* [Exercise prompt]: Please restate the records below verbatim, omitting every image they hold.

Records from a dataset:

..........

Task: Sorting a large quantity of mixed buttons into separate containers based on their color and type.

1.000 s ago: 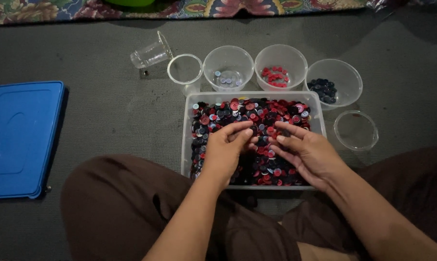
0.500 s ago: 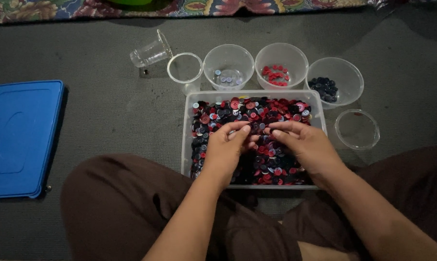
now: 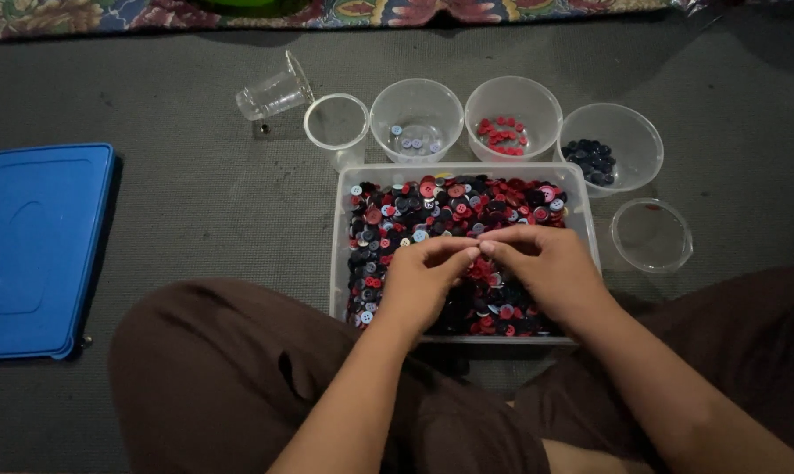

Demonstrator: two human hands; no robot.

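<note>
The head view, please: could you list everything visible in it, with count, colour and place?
tub of buttons: one, clear, holding red, dark and pale blue buttons, centre
bowls: three, clear, behind the tub, holding pale blue, red and dark buttons
empty cup: one, clear, upright, left of the bowls
tipped cup: one, clear, on its side, far left of the row
small dish: one, clear, right of the tub
lid: one, blue, left
mat: grey, underneath
patterned cloth: top edge
legs: brown trousers
left hand, right hand: fingertips together over the buttons
</note>
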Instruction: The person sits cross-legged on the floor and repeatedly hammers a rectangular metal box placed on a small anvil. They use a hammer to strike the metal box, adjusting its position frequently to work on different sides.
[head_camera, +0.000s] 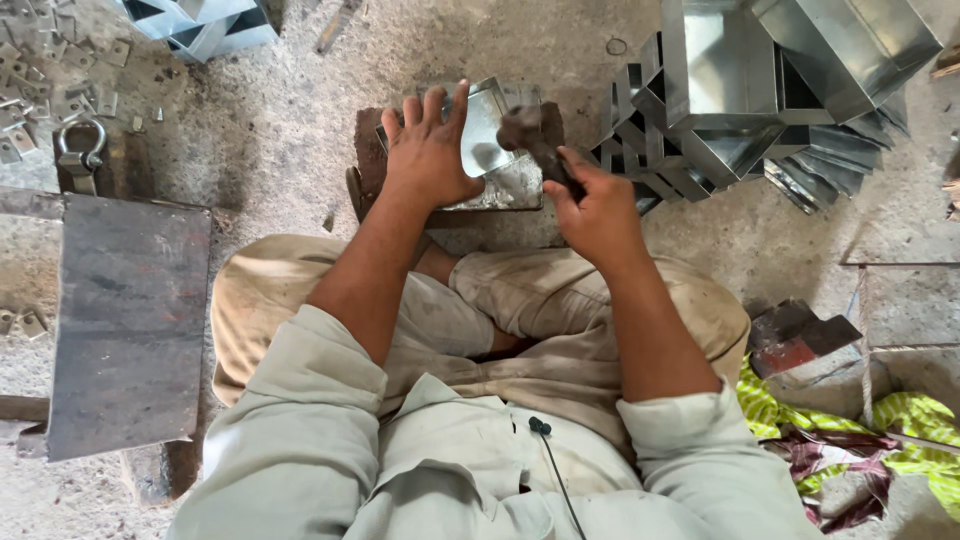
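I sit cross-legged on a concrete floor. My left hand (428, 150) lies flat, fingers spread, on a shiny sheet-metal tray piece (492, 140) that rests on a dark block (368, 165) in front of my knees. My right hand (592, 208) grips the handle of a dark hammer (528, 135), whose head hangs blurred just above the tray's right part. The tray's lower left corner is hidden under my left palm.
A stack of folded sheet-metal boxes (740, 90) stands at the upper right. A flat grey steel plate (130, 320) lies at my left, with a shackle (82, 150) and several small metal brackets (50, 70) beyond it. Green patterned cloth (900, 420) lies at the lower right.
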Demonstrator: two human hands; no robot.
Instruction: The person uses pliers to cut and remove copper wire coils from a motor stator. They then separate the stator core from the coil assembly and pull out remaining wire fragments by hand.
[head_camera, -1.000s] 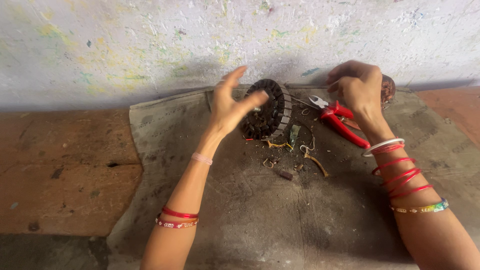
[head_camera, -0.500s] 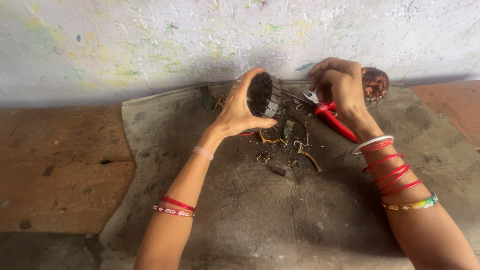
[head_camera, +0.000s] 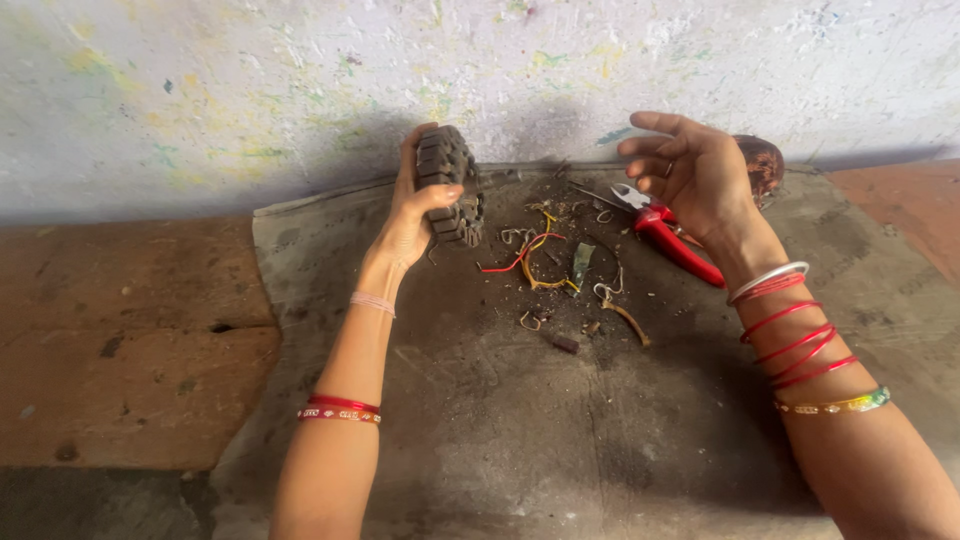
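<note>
Left hand (head_camera: 410, 215) grips a dark ribbed motor stator (head_camera: 448, 185), a ring-shaped laminated core, and holds it upright on edge above the far left part of a grey mat (head_camera: 480, 430). Thumb (head_camera: 436, 198) presses across the near face of the ring, while the fingers wrap behind its left rim and are mostly hidden, so the core sits clamped between thumb and fingers with its slotted outer edge turned toward the camera. Lower edge of the stator hangs just over the mat, close to the speckled wall (head_camera: 300, 90).

Right hand (head_camera: 690, 170) is raised, fingers loosely spread and curled, holding nothing; it hovers above red-handled pliers (head_camera: 665, 232) that lie on the mat with jaws pointing left. Brown rounded object (head_camera: 760, 165) lies behind this hand, partly hidden. Between the hands, on the mat, lies a scatter of wire scraps (head_camera: 540, 260), red and yellow strands among them, with small bits of debris nearby. Both wrists carry bangles: red ones on the left forearm (head_camera: 340, 408), red and white ones on the right forearm (head_camera: 800, 340). Brown floor (head_camera: 120, 330) borders the mat on the left
</note>
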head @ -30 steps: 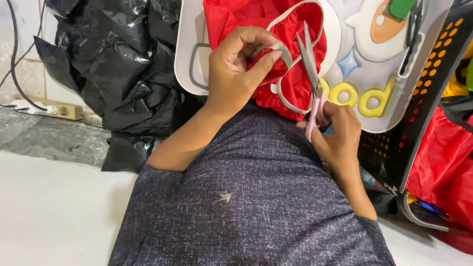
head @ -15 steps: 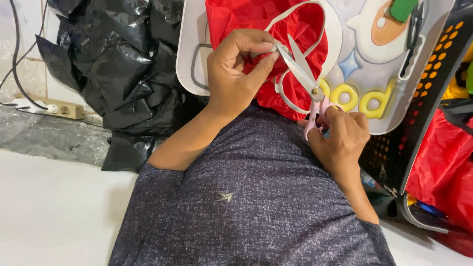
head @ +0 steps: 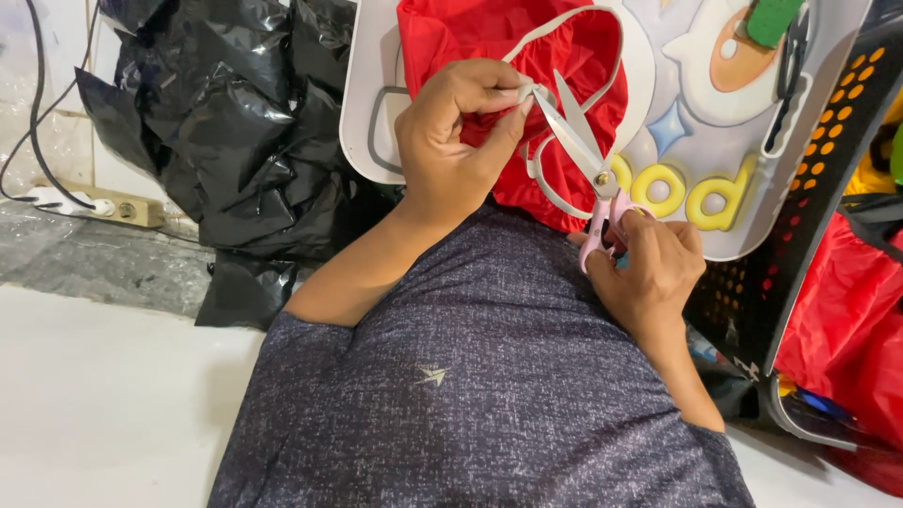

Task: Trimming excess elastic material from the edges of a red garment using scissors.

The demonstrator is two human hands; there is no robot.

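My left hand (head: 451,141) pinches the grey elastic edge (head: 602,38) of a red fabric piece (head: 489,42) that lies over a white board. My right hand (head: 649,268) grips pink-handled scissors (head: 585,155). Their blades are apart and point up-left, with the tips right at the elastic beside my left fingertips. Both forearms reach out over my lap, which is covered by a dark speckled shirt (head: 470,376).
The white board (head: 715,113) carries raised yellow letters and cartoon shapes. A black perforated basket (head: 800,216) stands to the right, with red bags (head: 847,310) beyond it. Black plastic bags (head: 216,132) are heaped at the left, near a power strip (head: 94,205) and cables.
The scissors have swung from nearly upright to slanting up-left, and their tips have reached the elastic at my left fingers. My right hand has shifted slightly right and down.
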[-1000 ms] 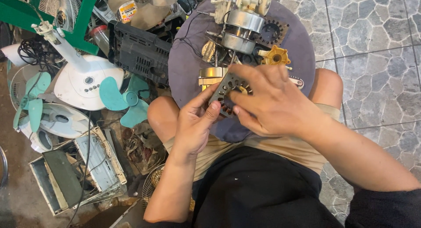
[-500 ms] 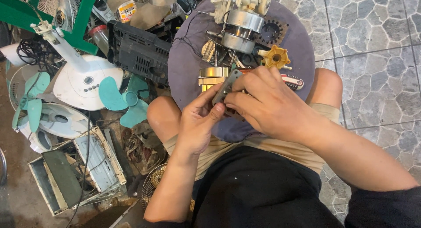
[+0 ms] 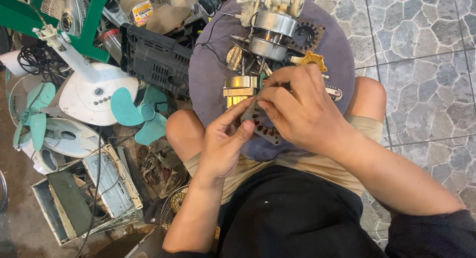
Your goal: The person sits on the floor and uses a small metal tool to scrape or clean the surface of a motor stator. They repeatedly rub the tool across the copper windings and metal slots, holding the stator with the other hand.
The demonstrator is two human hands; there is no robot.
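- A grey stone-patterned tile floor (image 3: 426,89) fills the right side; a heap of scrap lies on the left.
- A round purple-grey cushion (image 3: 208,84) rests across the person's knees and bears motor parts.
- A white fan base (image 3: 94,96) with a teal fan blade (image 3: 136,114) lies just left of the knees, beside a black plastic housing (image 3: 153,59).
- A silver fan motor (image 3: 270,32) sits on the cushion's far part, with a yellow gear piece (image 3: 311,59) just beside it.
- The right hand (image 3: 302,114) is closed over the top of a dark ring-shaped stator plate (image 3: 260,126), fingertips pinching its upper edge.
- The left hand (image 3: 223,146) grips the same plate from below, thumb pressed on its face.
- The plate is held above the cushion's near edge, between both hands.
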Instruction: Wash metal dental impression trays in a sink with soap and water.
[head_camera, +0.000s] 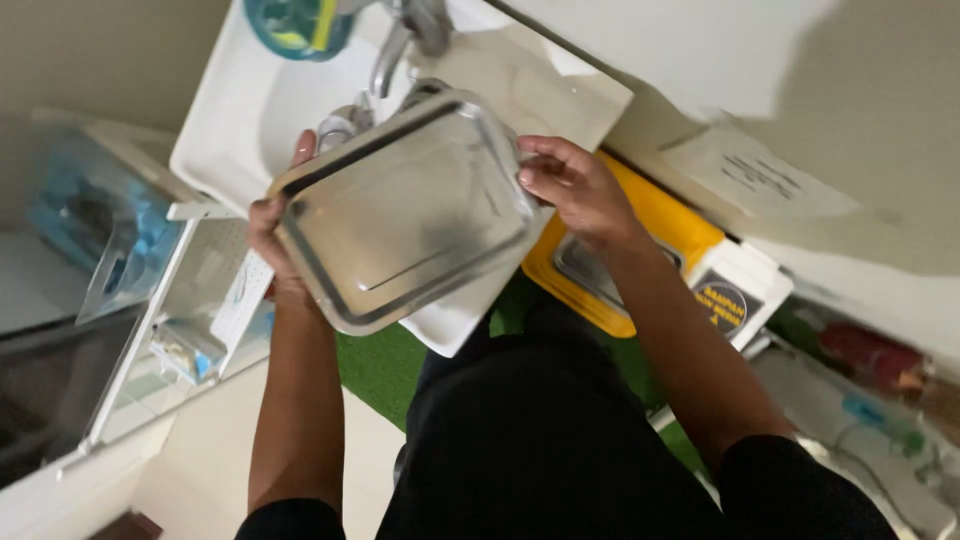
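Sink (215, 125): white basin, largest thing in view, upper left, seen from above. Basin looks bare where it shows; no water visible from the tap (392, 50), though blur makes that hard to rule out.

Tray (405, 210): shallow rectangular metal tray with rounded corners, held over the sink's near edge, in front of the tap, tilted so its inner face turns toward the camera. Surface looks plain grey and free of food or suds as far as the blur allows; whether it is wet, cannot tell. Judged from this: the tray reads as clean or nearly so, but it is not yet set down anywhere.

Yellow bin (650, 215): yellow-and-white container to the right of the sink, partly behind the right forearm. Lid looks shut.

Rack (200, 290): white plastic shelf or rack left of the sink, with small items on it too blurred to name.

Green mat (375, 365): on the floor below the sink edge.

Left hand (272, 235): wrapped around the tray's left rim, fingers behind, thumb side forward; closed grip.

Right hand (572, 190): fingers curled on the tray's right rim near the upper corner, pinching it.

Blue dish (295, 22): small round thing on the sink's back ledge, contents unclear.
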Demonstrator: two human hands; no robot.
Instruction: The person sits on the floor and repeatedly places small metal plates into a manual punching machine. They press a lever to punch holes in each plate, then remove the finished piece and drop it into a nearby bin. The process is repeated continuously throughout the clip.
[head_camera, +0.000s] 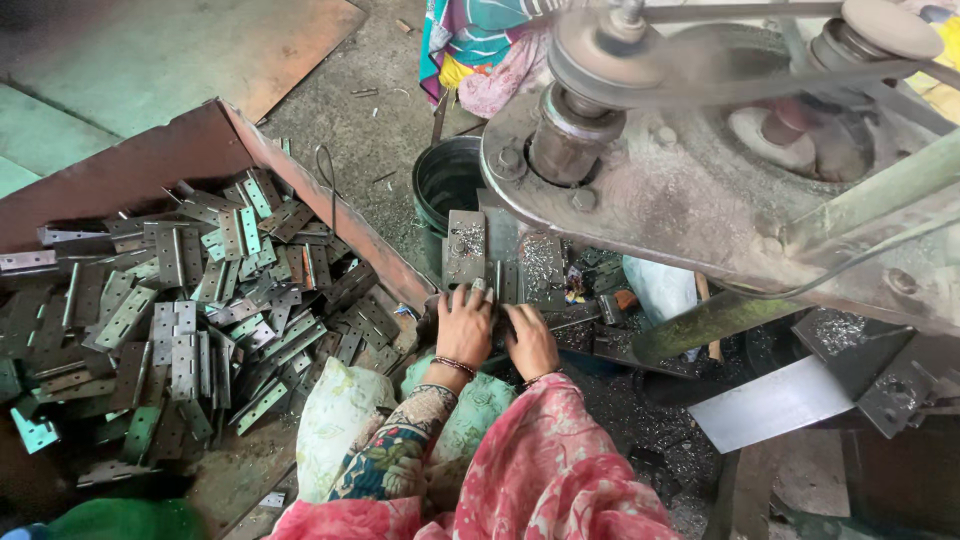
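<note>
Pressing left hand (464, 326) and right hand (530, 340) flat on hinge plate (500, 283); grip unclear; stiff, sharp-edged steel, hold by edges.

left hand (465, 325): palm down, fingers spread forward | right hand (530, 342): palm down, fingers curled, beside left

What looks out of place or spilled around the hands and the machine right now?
Metal shavings litter the plates ahead of the left hand and right hand, and more lie on the floor. The hinges sit in a jumbled heap that spills out of the rusty tray.
</note>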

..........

* [Solution below]:
Task: Sorting a large quantity of mixed buttons into separate containers based on their color and type.

1.000 s ago: 
0.500 s ago: 
now: 

Demonstrator: two human hands; no robot.

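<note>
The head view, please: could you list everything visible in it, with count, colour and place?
tub of buttons: one, clear, holding red, dark and pale blue buttons, centre
bowls: three, clear, behind the tub, holding pale blue, red and dark buttons
empty cup: one, clear, upright, left of the bowls
tipped cup: one, clear, on its side, far left of the row
small dish: one, clear, right of the tub
lid: one, blue, left
mat: grey, underneath
patterned cloth: top edge
legs: brown trousers
left hand, right hand: fingertips together over the buttons
</note>
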Instruction: The person sits cross-legged on the floor and repeatedly hammers a rectangular metal box placed on a small anvil. They use a hammer to strike the metal box, adjusting its position frequently to work on different sides.
[head_camera, +0.000s] 
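I sit cross-legged on a concrete floor. My left hand (428, 150) lies flat, fingers spread, on a shiny sheet-metal tray piece (492, 140) that rests on a dark block (368, 165) in front of my knees. My right hand (592, 208) grips the handle of a dark hammer (528, 135), whose head hangs blurred just above the tray's right part. The tray's lower left corner is hidden under my left palm.
A stack of folded sheet-metal boxes (740, 90) stands at the upper right. A flat grey steel plate (130, 320) lies at my left, with a shackle (82, 150) and several small metal brackets (50, 70) beyond it. Green patterned cloth (900, 420) lies at the lower right.
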Demonstrator: two human hands; no robot.
Instruction: The person uses pliers to cut and remove copper wire coils from a motor stator. They then separate the stator core from the coil assembly and pull out remaining wire fragments by hand.
[head_camera, -1.000s] 
[head_camera, -0.500s] 
[head_camera, +0.000s] 
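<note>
Left hand (head_camera: 410, 215) grips a dark ribbed motor stator (head_camera: 448, 185), a ring-shaped laminated core, and holds it upright on edge above the far left part of a grey mat (head_camera: 480, 430). Thumb (head_camera: 436, 198) presses across the near face of the ring, while the fingers wrap behind its left rim and are mostly hidden, so the core sits clamped between thumb and fingers with its slotted outer edge turned toward the camera. Lower edge of the stator hangs just over the mat, close to the speckled wall (head_camera: 300, 90).

Right hand (head_camera: 690, 170) is raised, fingers loosely spread and curled, holding nothing; it hovers above red-handled pliers (head_camera: 665, 232) that lie on the mat with jaws pointing left. Brown rounded object (head_camera: 760, 165) lies behind this hand, partly hidden. Between the hands, on the mat, lies a scatter of wire scraps (head_camera: 540, 260), red and yellow strands among them, with small bits of debris nearby. Both wrists carry bangles: red ones on the left forearm (head_camera: 340, 408), red and white ones on the right forearm (head_camera: 800, 340). Brown floor (head_camera: 120, 330) borders the mat on the left
</note>
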head @ -30 steps: 
head @ -15 steps: 
head @ +0 steps: 

Task: Trimming excess elastic material from the edges of a red garment using scissors.

The demonstrator is two human hands; there is no robot.

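My left hand (head: 451,141) pinches the grey elastic edge (head: 602,38) of a red fabric piece (head: 489,42) that lies over a white board. My right hand (head: 649,268) grips pink-handled scissors (head: 585,155). Their blades are apart and point up-left, with the tips right at the elastic beside my left fingertips. Both forearms reach out over my lap, which is covered by a dark speckled shirt (head: 470,376).
The white board (head: 715,113) carries raised yellow letters and cartoon shapes. A black perforated basket (head: 800,216) stands to the right, with red bags (head: 847,310) beyond it. Black plastic bags (head: 216,132) are heaped at the left, near a power strip (head: 94,205) and cables.
The scissors have swung from nearly upright to slanting up-left, and their tips have reached the elastic at my left fingers. My right hand has shifted slightly right and down.
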[-1000 ms] 
[-500 ms] 
[+0 ms] 
Your goal: The person sits on the floor and uses a small metal tool to scrape or clean the surface of a motor stator. They repeatedly rub the tool across the copper windings and metal slots, holding the stator with the other hand.
The demonstrator is two human hands; there is no robot.
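- A grey stone-patterned tile floor (image 3: 426,89) fills the right side; a heap of scrap lies on the left.
- A round purple-grey cushion (image 3: 208,84) rests across the person's knees and bears motor parts.
- A white fan base (image 3: 94,96) with a teal fan blade (image 3: 136,114) lies just left of the knees, beside a black plastic housing (image 3: 153,59).
- A silver fan motor (image 3: 270,32) sits on the cushion's far part, with a yellow gear piece (image 3: 311,59) just beside it.
- The right hand (image 3: 302,114) is closed over the top of a dark ring-shaped stator plate (image 3: 260,126), fingertips pinching its upper edge.
- The left hand (image 3: 223,146) grips the same plate from below, thumb pressed on its face.
- The plate is held above the cushion's near edge, between both hands.
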Instruction: Wash metal dental impression trays in a sink with soap and water.
[head_camera, +0.000s] 
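Sink (215, 125): white basin, largest thing in view, upper left, seen from above. Basin looks bare where it shows; no water visible from the tap (392, 50), though blur makes that hard to rule out.

Tray (405, 210): shallow rectangular metal tray with rounded corners, held over the sink's near edge, in front of the tap, tilted so its inner face turns toward the camera. Surface looks plain grey and free of food or suds as far as the blur allows; whether it is wet, cannot tell. Judged from this: the tray reads as clean or nearly so, but it is not yet set down anywhere.

Yellow bin (650, 215): yellow-and-white container to the right of the sink, partly behind the right forearm. Lid looks shut.

Rack (200, 290): white plastic shelf or rack left of the sink, with small items on it too blurred to name.

Green mat (375, 365): on the floor below the sink edge.

Left hand (272, 235): wrapped around the tray's left rim, fingers behind, thumb side forward; closed grip.

Right hand (572, 190): fingers curled on the tray's right rim near the upper corner, pinching it.

Blue dish (295, 22): small round thing on the sink's back ledge, contents unclear.
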Demonstrator: two human hands; no robot.
Instruction: The person sits on the floor and repeatedly places small metal plates into a manual punching machine. They press a lever to punch holes in each plate, then remove the finished piece and drop it into a nearby bin. The process is repeated continuously throughout the clip.
[head_camera, +0.000s] 
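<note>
Pressing left hand (464, 326) and right hand (530, 340) flat on hinge plate (500, 283); grip unclear; stiff, sharp-edged steel, hold by edges.

left hand (465, 325): palm down, fingers spread forward | right hand (530, 342): palm down, fingers curled, beside left

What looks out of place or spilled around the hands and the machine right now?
Metal shavings litter the plates ahead of the left hand and right hand, and more lie on the floor. The hinges sit in a jumbled heap that spills out of the rusty tray.
</note>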

The output requires no further additions.